Curiously, for a comic book whose inspirations were so proudly cinematic – creator Victor Santos has cited everything from Jean-Pierre Melville’s Le Samourai to the films of John Woo as influences – the actual movie adaptation feels like nothing you’ve ever seen before, and not in a subversive way. It would appear the John Wick movies have beaten Polar at its own game, both in terms of cinematic literacy and style. It’s most obvious reference, pathetically, is to the 2007 Clive Owen-Monica Bellucci movie, Shoot ‘Em Up – this should be a good indication for what you’re in for.

Watch the Polar trailer here

Polar tells an overly complicated story of a hitman, played by Mads Mikkelsen, who on the brink of retirement finds himself pulled back into the game when his former employer puts a hit out on him.

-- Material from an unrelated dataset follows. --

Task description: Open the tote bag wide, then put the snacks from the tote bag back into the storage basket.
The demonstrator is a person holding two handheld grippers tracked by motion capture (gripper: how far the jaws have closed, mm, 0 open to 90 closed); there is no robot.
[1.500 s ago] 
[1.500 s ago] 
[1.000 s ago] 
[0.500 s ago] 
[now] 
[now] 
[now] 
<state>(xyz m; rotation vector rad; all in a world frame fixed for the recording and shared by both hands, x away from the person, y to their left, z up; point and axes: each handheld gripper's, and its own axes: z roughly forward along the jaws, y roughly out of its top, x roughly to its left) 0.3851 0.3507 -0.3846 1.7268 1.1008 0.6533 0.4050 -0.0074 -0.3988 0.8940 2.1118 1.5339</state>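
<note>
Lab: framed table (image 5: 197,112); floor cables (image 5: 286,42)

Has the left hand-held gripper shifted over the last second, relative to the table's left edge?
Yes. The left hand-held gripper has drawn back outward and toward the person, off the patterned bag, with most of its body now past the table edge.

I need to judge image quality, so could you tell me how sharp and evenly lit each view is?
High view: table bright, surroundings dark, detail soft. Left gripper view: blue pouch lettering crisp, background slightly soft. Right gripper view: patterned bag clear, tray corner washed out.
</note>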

He is known as The Black Kaiser, a name nowhere near as instantly iconic as Keanu Reeves’ Baba Yaga from the John Wick movies. But within his clandestine hitman community, he is almost as legendary. Like John Wick, Duncan Vizla – that’s the Black Kaiser’s real name – exists in a hyper-stylised world. It’s a world in which the women have an aversion to clothes and the men speak almost exclusively in monosyllabic grunts.

Matt Lucas, who starred in Åkerlund’s off-puttingly strange comedy, Small Apartments, plays the evil Mr Blut in Polar. Mr Blut is the overlord of an organisation of hitmen (and women) known as Damocles. With the threat of bankruptcy looming over his head, Mr Blut – a man with the grotesque physical appearance of a Bond villain and the intellect of a Looney Toons character – cooks up the most hair-brained scheme imaginable. He plans on hiring employees to murder other employees, so that he can claim their life insurance for himself – essentially. If this is a statement on evil corporations duping their hard working employees out of provident funds and other dues, and pitting competition against each other, then it is lost in a barrage of hyper-violent action and boring drama.

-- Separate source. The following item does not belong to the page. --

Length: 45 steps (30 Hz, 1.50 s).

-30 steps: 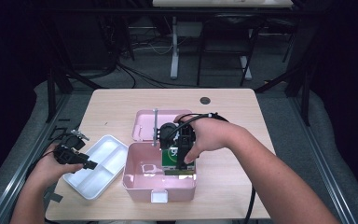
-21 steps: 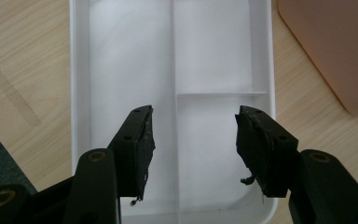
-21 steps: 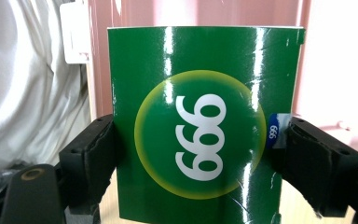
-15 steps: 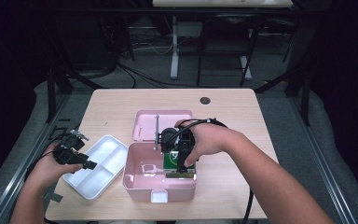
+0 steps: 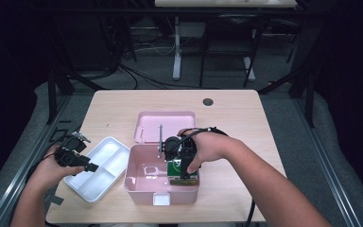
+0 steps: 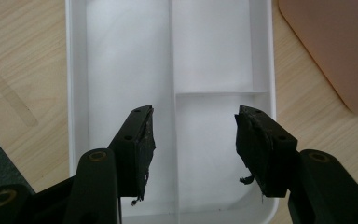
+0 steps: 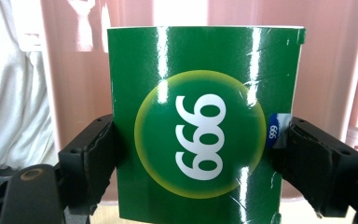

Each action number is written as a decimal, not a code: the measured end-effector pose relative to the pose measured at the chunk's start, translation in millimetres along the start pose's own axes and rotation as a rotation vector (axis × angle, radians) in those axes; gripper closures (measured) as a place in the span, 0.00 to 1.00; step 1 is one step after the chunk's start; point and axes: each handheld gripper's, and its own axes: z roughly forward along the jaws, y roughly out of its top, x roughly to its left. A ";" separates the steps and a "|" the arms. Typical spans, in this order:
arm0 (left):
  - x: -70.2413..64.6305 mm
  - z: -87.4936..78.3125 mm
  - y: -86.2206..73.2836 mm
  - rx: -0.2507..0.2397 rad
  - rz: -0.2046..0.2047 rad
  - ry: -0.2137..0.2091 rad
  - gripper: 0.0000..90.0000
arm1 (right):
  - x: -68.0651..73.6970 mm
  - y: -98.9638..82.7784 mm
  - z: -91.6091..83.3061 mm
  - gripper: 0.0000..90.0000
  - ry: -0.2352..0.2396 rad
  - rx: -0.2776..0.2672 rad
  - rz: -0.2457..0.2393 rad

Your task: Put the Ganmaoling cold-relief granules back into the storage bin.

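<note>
The right gripper (image 5: 183,176) points down into the pink box (image 5: 137,182), its jaws spread wide and clamped on the two side edges of a green box (image 7: 205,121). In the right gripper view the green box stands between the black pads, both pads pressing on it, its glossy front showing a yellow-ringed circle with white numerals, and a small blue label at the edge by one pad. Behind it rises the pink inner wall of the pink box, and something white and soft (image 7: 14,93) lies at the left edge of that view. In the high view the green box sits low inside the right-hand part of the pink box, mostly under the right hand (image 5: 208,149), with only a green patch (image 5: 174,168) showing. The pink lid (image 5: 165,125) lies open just behind the pink box, on the far side.

To the left of the pink box, just beside it, lies a white divided tray (image 5: 101,158) on the wooden table (image 5: 246,113). The left gripper (image 5: 78,161) hovers over that tray, held by the left hand (image 5: 52,168). In the left gripper view (image 6: 193,140) its jaws stand open with nothing between them, above the tray's (image 6: 121,56) long divider, and a corner of the pink box (image 6: 335,46) shows at the upper right. A small dark round spot (image 5: 208,101) lies on the table well behind the pink box.
</note>
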 end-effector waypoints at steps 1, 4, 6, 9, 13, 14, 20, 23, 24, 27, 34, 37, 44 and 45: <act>0.1 0.0 -0.1 0.000 0.000 0.000 0.52 | -0.1 0.1 1.3 0.18 0.002 -0.007 0.005; 0.3 0.0 -0.5 -0.003 -0.004 0.001 0.52 | -1.1 -0.4 6.3 0.18 0.017 -0.014 0.013; 0.4 0.0 -0.7 -0.004 -0.007 0.002 0.52 | -0.5 -1.0 10.9 0.18 0.008 0.002 0.003; 0.2 0.3 -0.5 -0.002 -0.004 0.002 0.52 | -1.5 -1.5 13.5 0.18 0.014 -0.003 0.009; 0.1 1.2 -0.1 -0.001 -0.004 0.003 0.52 | -3.3 -2.8 17.6 0.18 0.018 -0.001 0.013; 0.2 1.6 0.0 0.002 -0.003 0.002 0.52 | -3.5 -3.1 19.0 0.18 0.020 -0.007 0.020; 1.0 1.9 -0.2 0.004 -0.007 0.002 0.52 | -7.9 -5.5 25.7 0.18 0.020 -0.010 0.035; 0.6 2.5 -0.3 0.004 -0.007 0.001 0.52 | -9.1 -5.9 26.4 0.18 0.014 -0.013 0.040; 0.5 2.7 -0.2 0.004 -0.006 0.000 0.52 | -9.8 -6.1 26.6 0.18 0.020 -0.013 0.040; 0.2 3.3 0.1 0.004 -0.006 0.000 0.52 | -10.4 -7.0 29.2 0.18 0.023 -0.021 0.048; 0.3 5.3 0.5 0.013 -0.005 0.001 0.52 | -11.4 -7.7 36.6 0.18 0.036 -0.022 0.052; 0.4 5.3 0.3 0.012 -0.008 0.000 0.52 | -12.1 -7.4 39.9 0.18 0.034 -0.019 0.052; 0.3 5.4 -0.1 0.011 -0.009 -0.001 0.53 | -13.8 -7.0 42.0 0.17 0.030 -0.016 0.055; 0.6 5.2 -0.1 0.011 -0.006 -0.001 0.53 | -14.0 -7.0 42.3 0.17 0.031 -0.015 0.055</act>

Polar is a disgusting piece of work. It ignores the source comic book’s stark, Sin City-inspired black and white visuals and opts instead for a lurid colour palette, with jarring title cards that inform the viewer of everything from locations to character names, all with the force of a power drill to the skull. It doesn’t even briefly entertain the possibility of retaining the comic’s complete lack of dialogue and instead jams the most ridiculous screenplay down Mads Mikkelsen’s throat.

But its worst sin is the nihilism that oozes out of every pore in its being, and the soullessness that stinks up every minute of its run time. It holds the unique and unenviable distinction of transforming a simple globe-trotting montage into the most wicked display of racism I can recall. This also includes the most ill-advised instance of the glorification of an obsolete Indian custom since Padmaavat.

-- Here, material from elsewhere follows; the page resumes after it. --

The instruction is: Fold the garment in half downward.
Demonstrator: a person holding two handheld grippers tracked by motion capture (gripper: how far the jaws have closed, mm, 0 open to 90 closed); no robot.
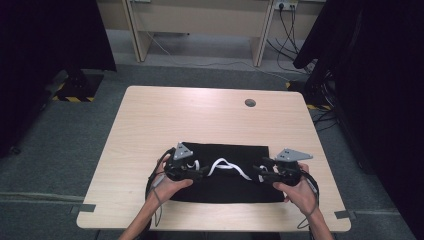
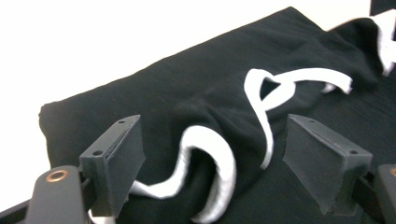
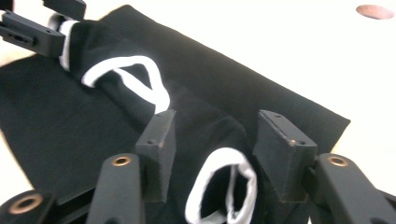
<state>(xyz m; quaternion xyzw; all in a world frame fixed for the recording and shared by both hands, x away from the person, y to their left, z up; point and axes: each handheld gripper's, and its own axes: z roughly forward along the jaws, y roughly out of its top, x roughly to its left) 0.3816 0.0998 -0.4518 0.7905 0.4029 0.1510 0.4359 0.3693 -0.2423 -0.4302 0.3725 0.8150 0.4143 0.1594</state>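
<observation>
A black garment (image 1: 225, 186) with white trim (image 1: 226, 165) lies flat on the near half of the light wooden table (image 1: 200, 115). My left gripper (image 1: 202, 171) hovers at its left part, jaws pointing right. In the left gripper view the gripper (image 2: 212, 135) is open, and a curled white band (image 2: 215, 158) lies between the jaws, untouched by the pads. My right gripper (image 1: 257, 172) is at the garment's right part, pointing left. It (image 3: 217, 119) is open too, with a white-edged cuff (image 3: 224, 186) lying loose between its jaws. A bunched ridge of black cloth runs between the two grippers.
A round cable hole (image 1: 250, 103) sits in the table's far right part. Bare tabletop surrounds the garment on the left, right and far sides. Beyond the table stand a desk's legs (image 1: 260, 45) and floor cables (image 1: 290, 30). Dark curtains flank both sides.
</observation>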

Polar is painful to watch, and not just in the many scenes of cruel torture that it revels in. Its disrespect for the audience can only be rivalled by its disrespect for women – several of them give the impression that they’ve been caught in the act of stripping for some sleaze ball. It has nothing worthwhile to say about violence in movies, nor about the role of women in male-centric films.

Like Åkerlund’s first film, the rather enjoyable Spun – a movie that had little of value besides a vague sympathy for its drug addled cast of characters and a score by Billy Corgan – Polar wastes an atmospheric soundtrack by Deadmau5 and a dependably strong performance by Mads Mikkelsen in a bizarre exercise that will appeal to no one.